**What the exercise asks**
Copied exactly and without pictures, the lines from the beginning of the entries through the one that holds "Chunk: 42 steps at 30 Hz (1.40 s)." should form the entire reply.

........

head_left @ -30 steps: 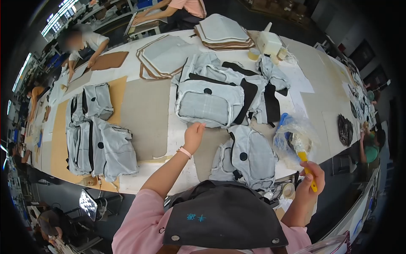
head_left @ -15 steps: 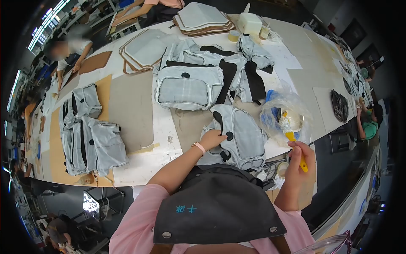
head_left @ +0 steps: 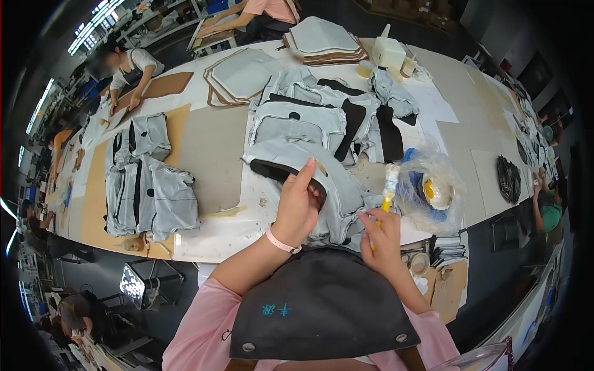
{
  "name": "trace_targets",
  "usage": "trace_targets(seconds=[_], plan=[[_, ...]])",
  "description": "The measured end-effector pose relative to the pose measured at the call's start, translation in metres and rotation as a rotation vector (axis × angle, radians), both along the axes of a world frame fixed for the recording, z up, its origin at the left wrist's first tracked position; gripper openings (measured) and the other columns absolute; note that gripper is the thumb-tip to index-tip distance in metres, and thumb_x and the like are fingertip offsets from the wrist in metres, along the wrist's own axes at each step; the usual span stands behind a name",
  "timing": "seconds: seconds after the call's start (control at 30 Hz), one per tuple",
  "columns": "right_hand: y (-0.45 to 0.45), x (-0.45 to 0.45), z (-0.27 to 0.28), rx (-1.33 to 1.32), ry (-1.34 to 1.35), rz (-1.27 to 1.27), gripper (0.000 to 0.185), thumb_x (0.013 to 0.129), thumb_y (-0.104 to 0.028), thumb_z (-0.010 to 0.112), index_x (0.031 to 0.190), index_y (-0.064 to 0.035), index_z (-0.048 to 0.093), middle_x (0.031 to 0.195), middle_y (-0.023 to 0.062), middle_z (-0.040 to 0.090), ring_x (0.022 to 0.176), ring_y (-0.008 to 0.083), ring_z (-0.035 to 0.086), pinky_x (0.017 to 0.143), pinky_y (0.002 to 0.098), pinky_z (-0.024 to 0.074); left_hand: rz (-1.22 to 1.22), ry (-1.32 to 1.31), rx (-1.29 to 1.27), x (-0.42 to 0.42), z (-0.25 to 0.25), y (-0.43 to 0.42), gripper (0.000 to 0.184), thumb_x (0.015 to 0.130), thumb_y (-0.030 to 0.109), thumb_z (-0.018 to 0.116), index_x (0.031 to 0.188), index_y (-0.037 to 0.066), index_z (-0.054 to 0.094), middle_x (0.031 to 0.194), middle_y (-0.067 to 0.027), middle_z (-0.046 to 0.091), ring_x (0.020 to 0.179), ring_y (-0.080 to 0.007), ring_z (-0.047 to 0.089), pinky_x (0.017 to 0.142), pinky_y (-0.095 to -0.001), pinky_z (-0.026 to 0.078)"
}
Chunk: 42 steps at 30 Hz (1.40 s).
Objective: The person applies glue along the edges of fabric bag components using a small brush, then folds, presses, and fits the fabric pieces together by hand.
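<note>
My left hand point(head_left: 296, 207) is closed on the edge of a light grey bag piece point(head_left: 340, 185), lifting and turning it so a dark strip point(head_left: 272, 169) along its rim shows. The fingers behind the fabric are partly hidden. In my right hand point(head_left: 385, 238) is a yellow-handled brush point(head_left: 388, 199), held upright, its bristles coated white. The hand sits close to the right side of the bag piece. Beyond it, a bowl of white paste point(head_left: 440, 191) stands in clear plastic film with something blue around it.
More grey bag pieces point(head_left: 297, 127) lie just behind, and others point(head_left: 151, 191) at the left. Stacks of flat panels point(head_left: 322, 37) stand at the back near a white container point(head_left: 390, 52). Tape rolls point(head_left: 419, 264) lie by the front edge. A co-worker point(head_left: 133, 68) handles a brown panel.
My left hand has raised and flipped the bag piece's edge. The brush has come out of the bowl and moved left beside the bag piece. The view has shifted slightly.
</note>
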State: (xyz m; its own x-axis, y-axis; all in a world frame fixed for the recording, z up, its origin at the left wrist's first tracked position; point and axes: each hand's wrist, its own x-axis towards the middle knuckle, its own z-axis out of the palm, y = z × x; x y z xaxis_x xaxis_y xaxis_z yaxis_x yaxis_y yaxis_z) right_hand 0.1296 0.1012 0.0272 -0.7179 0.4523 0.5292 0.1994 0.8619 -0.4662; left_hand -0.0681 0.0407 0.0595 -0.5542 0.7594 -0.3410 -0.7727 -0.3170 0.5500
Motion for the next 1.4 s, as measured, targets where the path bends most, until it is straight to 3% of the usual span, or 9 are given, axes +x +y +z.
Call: trace_targets(seconds=[0.23,0.5,0.73,0.87,0.93,1.0,1.2,1.23,1.4], plan=[[-0.009,-0.017,-0.028,-0.012,-0.093,0.066,0.071,0.058,-0.038,0.081,0.115,-0.0058,0.055,0.111,0.0118,0.048,0.093,0.0313,0.043,0.078,0.0393,0.0407,0.085,-0.115,0.044,-0.003,0.015,-0.024,0.026,0.088,0.026,0.063,0.069,0.014,0.05,0.059,0.0039,0.048,0.058,-0.0092,0.047,0.061,-0.0233,0.04],[-0.01,-0.044,-0.023,0.124,0.063,0.09,0.072,0.058,-0.037,0.081,0.113,-0.0023,0.052,0.112,0.0151,0.047,0.095,0.0355,0.043,0.08,0.0443,0.0382,0.199,-0.205,0.219,-0.006,0.027,-0.038,0.019,0.089,0.024,0.061,0.075,0.012,0.056,0.062,0.0032,0.052,0.057,-0.0076,0.049,0.06,-0.0232,0.043],[0.001,-0.048,-0.017,-0.243,0.265,0.155,0.017,0.075,-0.002,0.062,0.086,0.0011,0.05,0.104,0.0158,0.048,0.095,0.0307,0.046,0.085,0.039,0.0367,0.032,-0.126,0.321,-0.01,0.022,-0.048,0.029,0.091,0.034,0.056,0.073,0.012,0.053,0.067,0.0023,0.051,0.067,-0.0093,0.05,0.069,-0.024,0.044],[-0.005,-0.054,0.001,-0.36,0.284,0.073,0.009,0.083,-0.004,0.053,0.079,0.0005,0.047,0.1,0.0143,0.047,0.093,0.0246,0.047,0.085,0.0316,0.0355,-0.094,0.243,0.08,-0.015,0.024,-0.062,0.023,0.092,0.031,0.056,0.086,0.01,0.053,0.074,0.0033,0.051,0.072,-0.0073,0.05,0.073,-0.0234,0.044],[-0.006,-0.055,-0.001,-0.392,0.283,0.038,0.01,0.085,-0.005,0.051,0.077,0.0001,0.046,0.098,0.0136,0.048,0.09,0.0232,0.046,0.083,0.0302,0.0356,-0.069,0.776,-0.044,-0.016,-0.034,-0.067,0.018,0.091,0.026,0.057,0.087,0.009,0.052,0.072,0.0036,0.049,0.066,-0.0042,0.045,0.061,-0.0186,0.039],[-0.004,-0.054,-0.018,-0.406,0.268,0.056,0.011,0.085,-0.005,0.05,0.077,0.0,0.045,0.097,0.0131,0.048,0.088,0.0226,0.046,0.082,0.0295,0.0354,-0.15,1.022,-0.199,-0.02,-0.065,-0.089,0.018,0.092,0.023,0.055,0.087,0.007,0.051,0.078,0.0022,0.052,0.068,-0.0054,0.045,0.063,-0.0185,0.039],[-0.008,-0.055,-0.022,-0.474,0.272,0.071,0.01,0.084,-0.005,0.051,0.077,-0.0001,0.046,0.096,0.0136,0.048,0.086,0.024,0.047,0.079,0.0316,0.037,-0.321,0.651,-0.185,-0.008,-0.073,-0.119,0.01,0.093,0.015,0.053,0.096,0.005,0.052,0.084,0.0005,0.054,0.067,-0.0045,0.046,0.063,-0.0189,0.04],[-0.008,-0.057,-0.02,-0.465,0.266,0.09,0.01,0.084,-0.005,0.052,0.078,-0.0001,0.047,0.096,0.0141,0.048,0.085,0.025,0.047,0.078,0.0327,0.0378,-0.284,0.615,-0.137,0.0,-0.069,-0.118,0.02,0.093,0.014,0.052,0.111,0.006,0.048,0.094,-0.001,0.053,0.071,-0.0051,0.049,0.066,-0.0197,0.041],[-0.016,-0.068,-0.01,-0.406,0.274,0.144,0.01,0.084,-0.007,0.054,0.078,-0.0009,0.049,0.096,0.0138,0.05,0.084,0.0243,0.048,0.076,0.0318,0.038,-0.317,0.598,0.049,0.01,-0.085,-0.104,0.036,0.089,0.008,0.058,0.121,0.006,0.042,0.104,0.0014,0.047,0.087,-0.0028,0.048,0.073,-0.0189,0.042]])
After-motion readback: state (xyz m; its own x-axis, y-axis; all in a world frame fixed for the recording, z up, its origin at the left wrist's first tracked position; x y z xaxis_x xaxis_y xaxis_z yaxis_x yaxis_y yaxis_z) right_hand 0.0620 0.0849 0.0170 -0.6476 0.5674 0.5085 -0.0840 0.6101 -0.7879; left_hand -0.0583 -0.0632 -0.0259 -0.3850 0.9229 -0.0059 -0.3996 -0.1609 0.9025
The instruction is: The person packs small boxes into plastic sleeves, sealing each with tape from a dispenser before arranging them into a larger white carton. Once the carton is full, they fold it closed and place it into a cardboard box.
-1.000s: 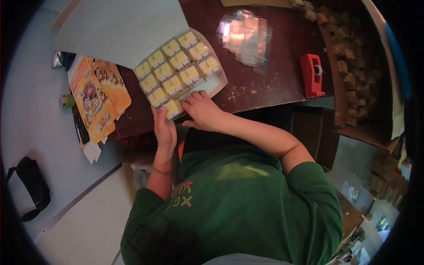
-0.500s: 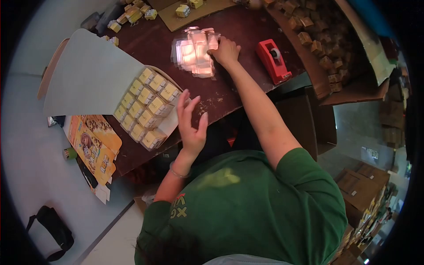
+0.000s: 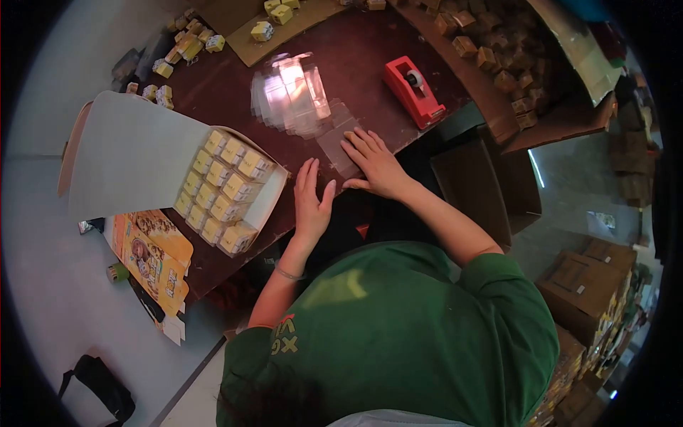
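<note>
My right hand (image 3: 375, 162) lies with fingers spread on a flat, clear plastic sleeve (image 3: 340, 144) near the table's front edge. A stack of similar clear sleeves (image 3: 290, 96), shiny with glare, is fanned out just beyond it. My left hand (image 3: 311, 203) hovers at the table edge, fingers extended and nothing in them. To its left stands an open white-lidded carton (image 3: 269, 206) holding rows of small yellow-and-white boxes (image 3: 222, 186). The carton's right side shows a bare strip of its base.
A red tape dispenser (image 3: 414, 92) stands on the dark red table (image 3: 356, 46) at right. Beyond it, a large cardboard box (image 3: 491, 117) holds many small brown boxes. Loose yellow boxes (image 3: 188, 46) lie at the far left. A flattened orange printed carton (image 3: 153, 256) hangs at the left edge.
My right hand has come back from the stack toward the table's front edge, with one clear sleeve now under its fingers, apart from the stack. The left hand has shifted slightly.
</note>
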A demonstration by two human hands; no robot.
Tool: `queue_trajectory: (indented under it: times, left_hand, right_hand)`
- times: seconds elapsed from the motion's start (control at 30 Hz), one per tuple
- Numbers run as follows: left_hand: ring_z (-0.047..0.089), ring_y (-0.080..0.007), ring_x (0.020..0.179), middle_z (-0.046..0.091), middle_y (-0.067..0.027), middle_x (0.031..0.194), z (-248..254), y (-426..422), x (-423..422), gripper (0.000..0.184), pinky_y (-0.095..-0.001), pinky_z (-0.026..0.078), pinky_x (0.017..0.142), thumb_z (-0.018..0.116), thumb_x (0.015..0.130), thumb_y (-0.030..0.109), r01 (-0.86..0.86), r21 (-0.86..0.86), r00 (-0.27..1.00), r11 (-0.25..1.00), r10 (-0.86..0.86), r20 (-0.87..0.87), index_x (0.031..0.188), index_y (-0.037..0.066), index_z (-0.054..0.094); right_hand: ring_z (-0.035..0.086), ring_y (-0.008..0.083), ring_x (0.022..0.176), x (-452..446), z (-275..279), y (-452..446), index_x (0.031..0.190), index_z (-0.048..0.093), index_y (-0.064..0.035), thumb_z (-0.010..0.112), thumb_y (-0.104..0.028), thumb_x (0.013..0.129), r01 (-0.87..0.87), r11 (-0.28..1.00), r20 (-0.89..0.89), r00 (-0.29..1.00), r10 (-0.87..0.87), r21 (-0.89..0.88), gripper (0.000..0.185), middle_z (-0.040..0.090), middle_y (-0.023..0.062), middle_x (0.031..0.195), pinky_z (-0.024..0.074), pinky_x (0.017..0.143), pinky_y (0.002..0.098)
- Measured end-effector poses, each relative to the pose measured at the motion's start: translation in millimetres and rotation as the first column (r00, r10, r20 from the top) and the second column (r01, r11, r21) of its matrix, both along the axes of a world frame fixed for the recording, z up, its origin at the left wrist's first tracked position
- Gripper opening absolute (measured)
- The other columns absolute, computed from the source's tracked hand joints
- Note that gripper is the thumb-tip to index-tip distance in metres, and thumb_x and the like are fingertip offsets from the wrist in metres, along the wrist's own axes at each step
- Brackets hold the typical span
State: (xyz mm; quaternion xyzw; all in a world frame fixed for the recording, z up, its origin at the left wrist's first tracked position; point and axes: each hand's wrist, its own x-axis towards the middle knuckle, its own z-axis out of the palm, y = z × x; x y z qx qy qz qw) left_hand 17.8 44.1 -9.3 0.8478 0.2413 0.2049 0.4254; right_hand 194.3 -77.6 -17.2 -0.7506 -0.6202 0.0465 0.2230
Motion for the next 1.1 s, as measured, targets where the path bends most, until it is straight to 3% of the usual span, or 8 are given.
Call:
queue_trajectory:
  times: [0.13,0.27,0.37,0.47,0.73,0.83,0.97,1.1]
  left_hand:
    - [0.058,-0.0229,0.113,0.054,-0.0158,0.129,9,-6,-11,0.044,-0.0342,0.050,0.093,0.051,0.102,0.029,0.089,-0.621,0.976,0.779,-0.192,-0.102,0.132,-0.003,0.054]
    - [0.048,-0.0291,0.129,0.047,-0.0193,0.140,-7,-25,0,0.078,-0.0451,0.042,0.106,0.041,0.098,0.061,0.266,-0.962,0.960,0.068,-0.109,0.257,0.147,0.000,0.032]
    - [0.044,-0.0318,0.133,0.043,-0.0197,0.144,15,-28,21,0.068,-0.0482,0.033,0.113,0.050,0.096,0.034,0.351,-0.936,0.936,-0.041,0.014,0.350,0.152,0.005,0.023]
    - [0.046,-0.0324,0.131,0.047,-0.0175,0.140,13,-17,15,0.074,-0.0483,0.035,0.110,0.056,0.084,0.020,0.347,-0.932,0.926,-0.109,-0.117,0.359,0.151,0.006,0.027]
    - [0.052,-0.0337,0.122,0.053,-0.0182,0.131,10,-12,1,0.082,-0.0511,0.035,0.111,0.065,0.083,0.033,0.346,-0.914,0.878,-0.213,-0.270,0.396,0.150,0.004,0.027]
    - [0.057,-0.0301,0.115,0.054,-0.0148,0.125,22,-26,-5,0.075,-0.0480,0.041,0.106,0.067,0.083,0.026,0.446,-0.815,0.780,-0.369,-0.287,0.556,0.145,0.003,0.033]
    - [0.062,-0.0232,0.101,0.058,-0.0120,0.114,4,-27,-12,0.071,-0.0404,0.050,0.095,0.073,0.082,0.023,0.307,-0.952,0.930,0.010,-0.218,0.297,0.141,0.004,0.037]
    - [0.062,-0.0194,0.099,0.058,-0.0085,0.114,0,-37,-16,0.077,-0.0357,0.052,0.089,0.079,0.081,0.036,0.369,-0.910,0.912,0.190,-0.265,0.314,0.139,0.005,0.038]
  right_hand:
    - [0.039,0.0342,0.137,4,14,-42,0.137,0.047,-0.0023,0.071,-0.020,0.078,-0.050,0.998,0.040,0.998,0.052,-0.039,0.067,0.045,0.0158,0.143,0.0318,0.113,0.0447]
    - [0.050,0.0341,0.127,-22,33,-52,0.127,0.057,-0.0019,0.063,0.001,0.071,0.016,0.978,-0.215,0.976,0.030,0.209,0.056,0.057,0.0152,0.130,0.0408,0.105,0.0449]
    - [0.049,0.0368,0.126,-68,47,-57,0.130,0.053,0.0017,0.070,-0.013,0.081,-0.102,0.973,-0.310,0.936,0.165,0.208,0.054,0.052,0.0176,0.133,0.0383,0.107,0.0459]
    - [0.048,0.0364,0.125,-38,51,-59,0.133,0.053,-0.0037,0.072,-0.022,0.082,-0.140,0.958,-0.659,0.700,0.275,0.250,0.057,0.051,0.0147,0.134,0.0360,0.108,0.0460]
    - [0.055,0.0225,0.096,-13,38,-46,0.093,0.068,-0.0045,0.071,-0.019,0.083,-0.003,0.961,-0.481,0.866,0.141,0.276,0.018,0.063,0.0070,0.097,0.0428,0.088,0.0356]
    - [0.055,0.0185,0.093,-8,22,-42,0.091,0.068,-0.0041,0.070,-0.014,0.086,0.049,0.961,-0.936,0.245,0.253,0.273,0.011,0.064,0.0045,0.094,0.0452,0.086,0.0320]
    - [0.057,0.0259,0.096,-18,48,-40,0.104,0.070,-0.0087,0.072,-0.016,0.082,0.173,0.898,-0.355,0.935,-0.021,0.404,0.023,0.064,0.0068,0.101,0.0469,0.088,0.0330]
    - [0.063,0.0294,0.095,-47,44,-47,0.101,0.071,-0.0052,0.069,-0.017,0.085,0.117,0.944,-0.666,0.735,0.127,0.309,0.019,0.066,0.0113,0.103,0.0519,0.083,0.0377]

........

**Task result**
head_left @ -30 steps: 
head_left @ -15 steps: 
head_left @ +0 steps: 
{
  "name": "trace_targets",
  "usage": "trace_targets(seconds=[_], plan=[[_, ...]])",
  "description": "The measured end-effector pose relative to the pose measured at the call's start, translation in metres and rotation as a rotation vector (axis × angle, radians), both along the axes of a world frame fixed for the recording, z up, its origin at the left wrist's first tracked position; gripper openings (measured) and the other columns absolute; note that gripper is the thumb-tip to index-tip distance in metres, and thumb_x and the like are fingertip offsets from the wrist in metres, along the wrist's own axes at each step; the usual span stands behind a name",
  "timing": "seconds: seconds after the call's start (control at 30 Hz), one per tuple",
  "columns": "right_hand: y (-0.45 to 0.45), x (-0.45 to 0.45), z (-0.27 to 0.28), rx (-1.33 to 1.32), ry (-1.34 to 1.35), rz (-1.27 to 1.27), gripper (0.000 to 0.185), thumb_x (0.013 to 0.129), thumb_y (-0.104 to 0.028), thumb_z (-0.010 to 0.112), index_x (0.031 to 0.190), index_y (-0.064 to 0.035), index_z (-0.048 to 0.093), middle_x (0.031 to 0.195), middle_y (-0.023 to 0.062), middle_z (-0.040 to 0.090), ring_x (0.022 to 0.176), ring_y (-0.008 to 0.083), ring_z (-0.035 to 0.086), pinky_x (0.017 to 0.143), pinky_y (0.002 to 0.098), pinky_z (-0.024 to 0.074); left_hand: rz (-1.22 to 1.22), ry (-1.32 to 1.31), rx (-1.29 to 1.27), x (-0.42 to 0.42), z (-0.25 to 0.25), y (-0.43 to 0.42), gripper (0.000 to 0.184), thumb_x (0.015 to 0.130), thumb_y (-0.030 to 0.109), thumb_z (-0.018 to 0.116), index_x (0.031 to 0.188), index_y (-0.037 to 0.066), index_z (-0.054 to 0.094), middle_x (0.031 to 0.194), middle_y (-0.067 to 0.027), middle_z (-0.046 to 0.091), ring_x (0.020 to 0.179), ring_y (-0.080 to 0.007), ring_z (-0.047 to 0.089), pinky_x (0.017 to 0.142), pinky_y (-0.095 to -0.001), pinky_z (-0.026 to 0.078)"
}
Chunk: 42 steps at 30 Hz (1.40 s).

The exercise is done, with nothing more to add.